A strongly defined Client A will always feel smaller than you want. But focus is not a synonym for exclusion. Instead, it maximizes the 80/20 rule so that your clarity around the 20% draws the other 80% most like them (and empowers a laser-focused business model).

And Now... Segmentation.

On the path to enterprise scale ($100M+), the narrow focus of Client A requires further segmentation. Here, a nuance is essential. Lagging companies will make the mistake of creating multiple target client profiles and trying to address all of them differently, bogging their marketing, growth, and service teams in complex parallel systems that create overhead, not results. The growth path comes, again, from the 80/20 rule.

Segments should share the 80% commonality with Client A and contain 20% custom needs/wants specific to their segment. This allows the business to streamline its operation and avoid drift. It also, most importantly, allows it to own a custom position in the marketing. The 20% difference is the foundation for buying personas that drive your marketing strategy.

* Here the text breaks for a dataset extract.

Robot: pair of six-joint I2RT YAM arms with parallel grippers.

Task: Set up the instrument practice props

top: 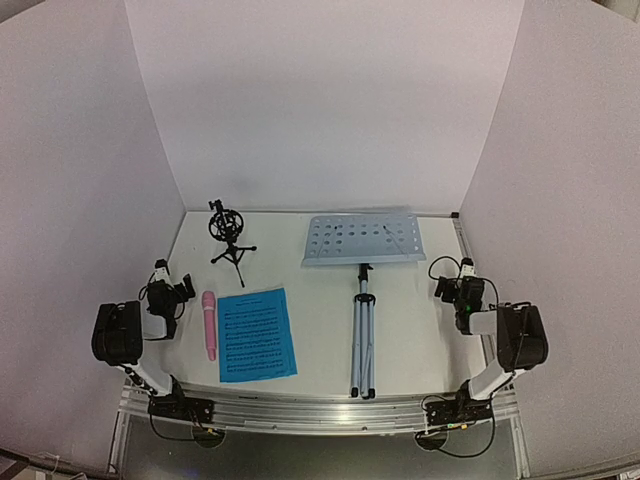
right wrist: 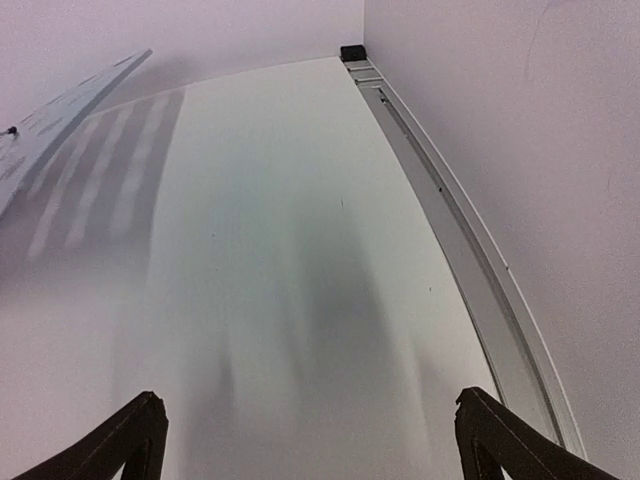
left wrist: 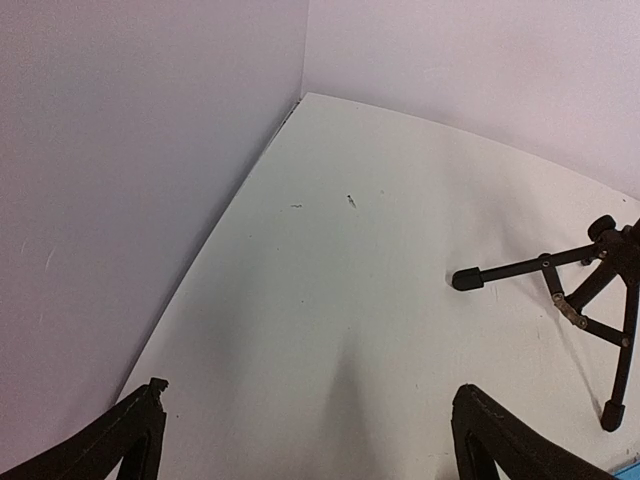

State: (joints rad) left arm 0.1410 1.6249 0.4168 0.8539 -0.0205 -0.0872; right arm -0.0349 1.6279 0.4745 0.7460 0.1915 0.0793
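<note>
The pale-blue perforated music-stand desk lies at the table's back middle, its folded silver tripod legs stretching toward the near edge. Blue sheet-music pages lie flat at the front left, with the pink microphone just left of them. A small black tripod mic mount stands upright at the back left; its legs show in the left wrist view. My left gripper is open over bare table left of the microphone. My right gripper is open at the right side, holding nothing; the desk's edge shows to its left.
White walls enclose the table on three sides. A metal rail runs along the table's right edge, with a small black block at the far right corner. The white tabletop lies between the sheet music and the stand's legs.
</note>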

Sample Client A for XYZ Capital.

Our best client:

  • Wants autonomy and to feel affirmed in the financial security their career choices have created.
  • Values deep relationships, direct, unvarnished advice, and easy access to information and support.
  • Is irritated by complexity, unresponsiveness, and having to deal with multiple people to solve one small problem.
  • Has succeeded professionally by being educated and thinking ahead. They need to work with people who know what they are talking about, know how to bring in specialists when needed, and can integrate head-and-heart decisions without oversimplifying the complex.
  • Sees themselves as smart, driven, a "good client," and a role model for others
  • Loves our team because of the high-touch service, the lower turnover of their support, and the quick access to highly specific knowledge when they want it.

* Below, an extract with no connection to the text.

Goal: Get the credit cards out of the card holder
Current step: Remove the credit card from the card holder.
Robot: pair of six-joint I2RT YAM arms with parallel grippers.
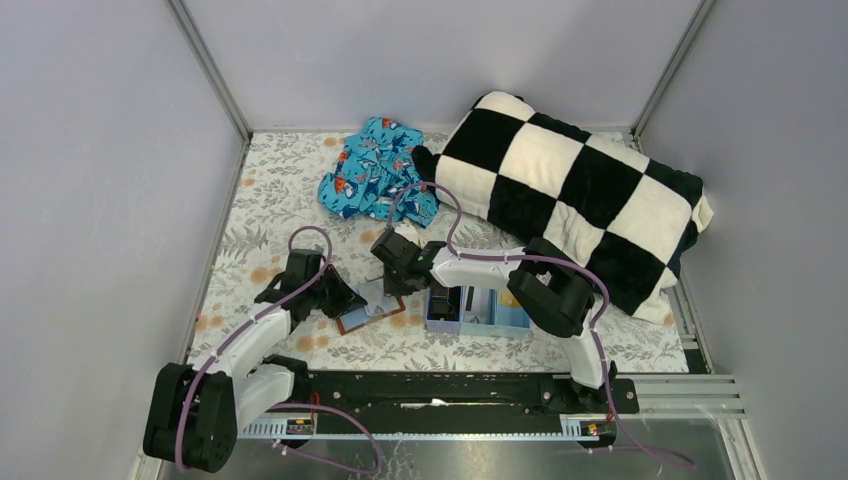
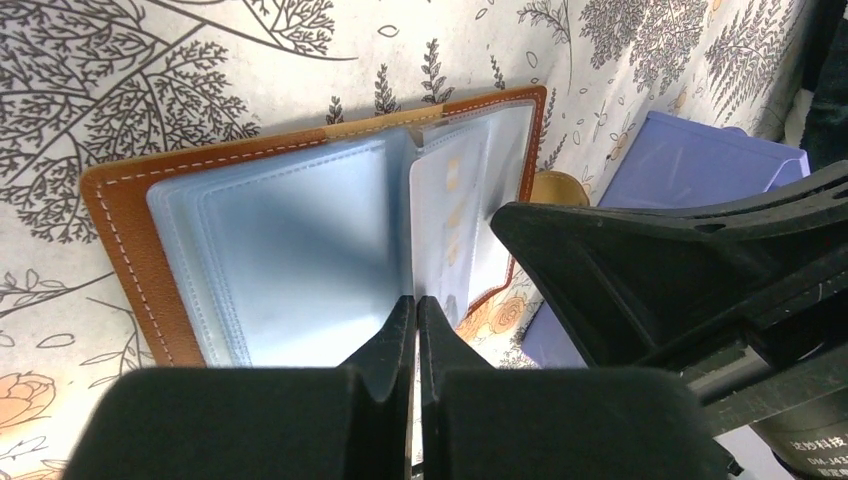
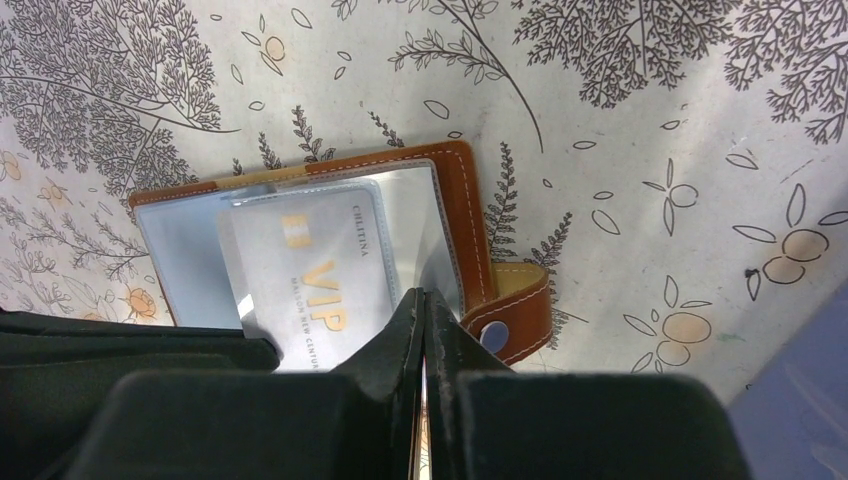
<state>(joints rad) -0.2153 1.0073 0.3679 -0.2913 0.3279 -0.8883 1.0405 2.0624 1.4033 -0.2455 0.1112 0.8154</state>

This Client A profile shows layers of nuance but also the necessary specificity to build a business model. Your Client A profile must be specific enough to drive hiring, budgeting, training, and service design decisions. If it's not, keep editing.

The above profile can then be driven into segments.

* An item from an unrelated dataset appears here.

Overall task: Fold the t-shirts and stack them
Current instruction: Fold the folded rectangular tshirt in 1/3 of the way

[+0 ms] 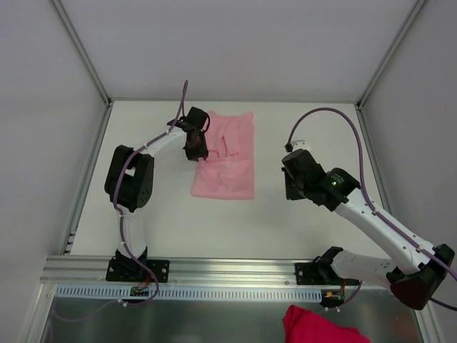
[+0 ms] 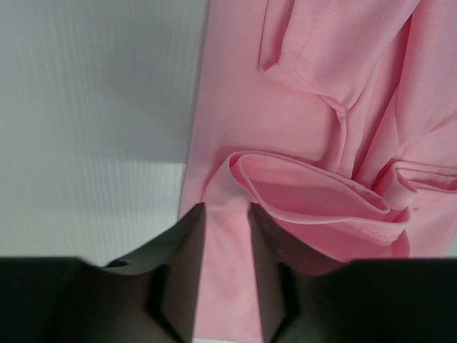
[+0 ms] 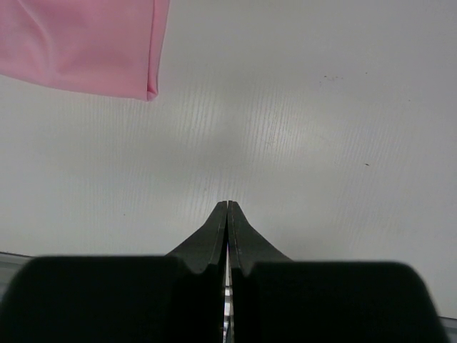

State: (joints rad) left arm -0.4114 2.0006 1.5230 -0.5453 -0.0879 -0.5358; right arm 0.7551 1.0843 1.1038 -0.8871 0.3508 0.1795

XYZ Capital proudly services Client As in the following segments:

  • Successful business owners within 10 years of a founder's exit strategy
  • Airline executives with complex compensation packages
  • LGBTQIA+ couples with accumulated wealth and a vision for legacy
  • Philanthropically minded divorcees

These segments allow you to build full client lifecycle CX (client experience) that cares for their unique needs from Stranger to Advocate. Because you've started with Client A, your general service model covers 80% of those needs. Your 20% specificity allows for targeted growth efforts that produce referrals, lead flows, and onboarding experiences that are value-forward, custom, and distinct for your growing segments.

Your next move

There is no growth plan for consultative ventures without properly built segmentation. You can't create content that matters. You can't show differentiated value to new prospects. You can't provide legendary service.

And, in all likelihood, you're on the path to obscurity.

Our system of building Client A first, then segmentation, then service design, then growth strategy empowers you to move out of the dying tactics of past decade and to lead in your industry over the next 10 years. You can't just profile a target client, you've got to build a segmented consultative community.